小児科外来で出会ったA君とお母さん

整形外来 山下光子

私が小児科外来で勤務していた時のことです。小児科外来には様々な病気を持った子供たちが受診に来ています。しんどそうにして来る子供たちはもちろんのこと、検診に来る子供、予防注射に来る子供、元気な兄弟もやってきます。そんな中に障害を持った子供たちもいます。私は、その子供たちや家族の人たちに対してみんな同じように接するように心がけていましたが、少し苦手意識があるとともに、家族の方たちはいつも大変だなあと思っていました。

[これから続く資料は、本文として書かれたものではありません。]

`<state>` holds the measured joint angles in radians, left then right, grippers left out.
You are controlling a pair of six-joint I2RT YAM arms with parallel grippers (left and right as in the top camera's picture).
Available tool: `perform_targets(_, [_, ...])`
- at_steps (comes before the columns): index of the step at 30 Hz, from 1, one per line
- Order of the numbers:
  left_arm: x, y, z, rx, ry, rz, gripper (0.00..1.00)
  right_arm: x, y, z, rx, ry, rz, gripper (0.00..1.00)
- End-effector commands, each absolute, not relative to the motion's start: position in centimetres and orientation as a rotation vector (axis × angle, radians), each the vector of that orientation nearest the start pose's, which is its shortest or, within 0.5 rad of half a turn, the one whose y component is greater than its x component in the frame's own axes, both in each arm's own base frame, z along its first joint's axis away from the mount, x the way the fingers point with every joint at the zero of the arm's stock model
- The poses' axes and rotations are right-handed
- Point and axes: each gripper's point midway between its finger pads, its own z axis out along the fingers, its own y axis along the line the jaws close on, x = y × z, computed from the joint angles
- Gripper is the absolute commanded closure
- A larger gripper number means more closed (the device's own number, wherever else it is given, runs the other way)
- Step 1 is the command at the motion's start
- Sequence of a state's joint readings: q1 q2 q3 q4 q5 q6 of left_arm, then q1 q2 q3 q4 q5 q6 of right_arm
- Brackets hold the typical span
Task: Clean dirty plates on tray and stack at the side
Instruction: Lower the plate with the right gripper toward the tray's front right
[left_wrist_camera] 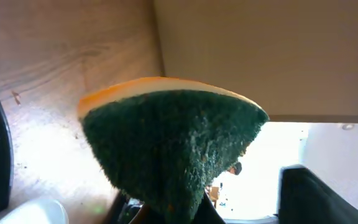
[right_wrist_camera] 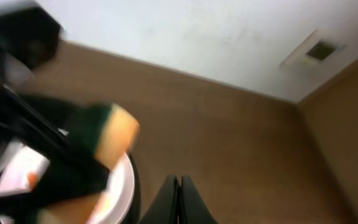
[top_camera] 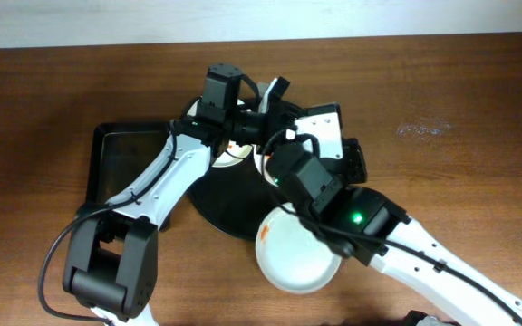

A君もそんな子供たちの一人でした。A君は車いすに座って、いつもお母さんと一緒に受診する脳性麻痺の子供です。その日もいつもの外来受診で、私はA君に声をかけた後、お母さんに問診をとっていました。どんな状況であったかは忘れましたが、車いすの隣で症状を聞いていました。話している途中で、A君の腕が不意に動いて私の胸に触れるようになったのです。A君は両腕を広げるように不随に動くことが多かったので、私は何とも思わなかったのですが、お母さんは笑いながら「ダメじゃない、看護師さんの胸に触ったら」と言ってA君の腕をパンと叩いてたしなめました。その後も普通に問診は終わりましたが、なぜかそのことが私の中でとても印象に残りました。
普通の子供には当たり前の叱り方をしただけなのに、このA君に対してお母さんが普通にできることに、母としての大きさを感じさせられました。A君をすべて受け入れているお母さんはすごいなあと思いました。そしてその日から、私はA君とA君のお母さんに対して、同じ接し方をしながら見方が変わりました。A君を見かけると、この出来事を思い出しながら診察につき、処置を行っていきました。そして他の障害を持った子供たちに対しても今まで以上に大きな気持ちで接することができるようになったと思います。どのお母さんも子供を思う気持ちは同じです。外来という特性上、接する時間は短いけれどもこのような気持ちを大事にしていきたいと思います。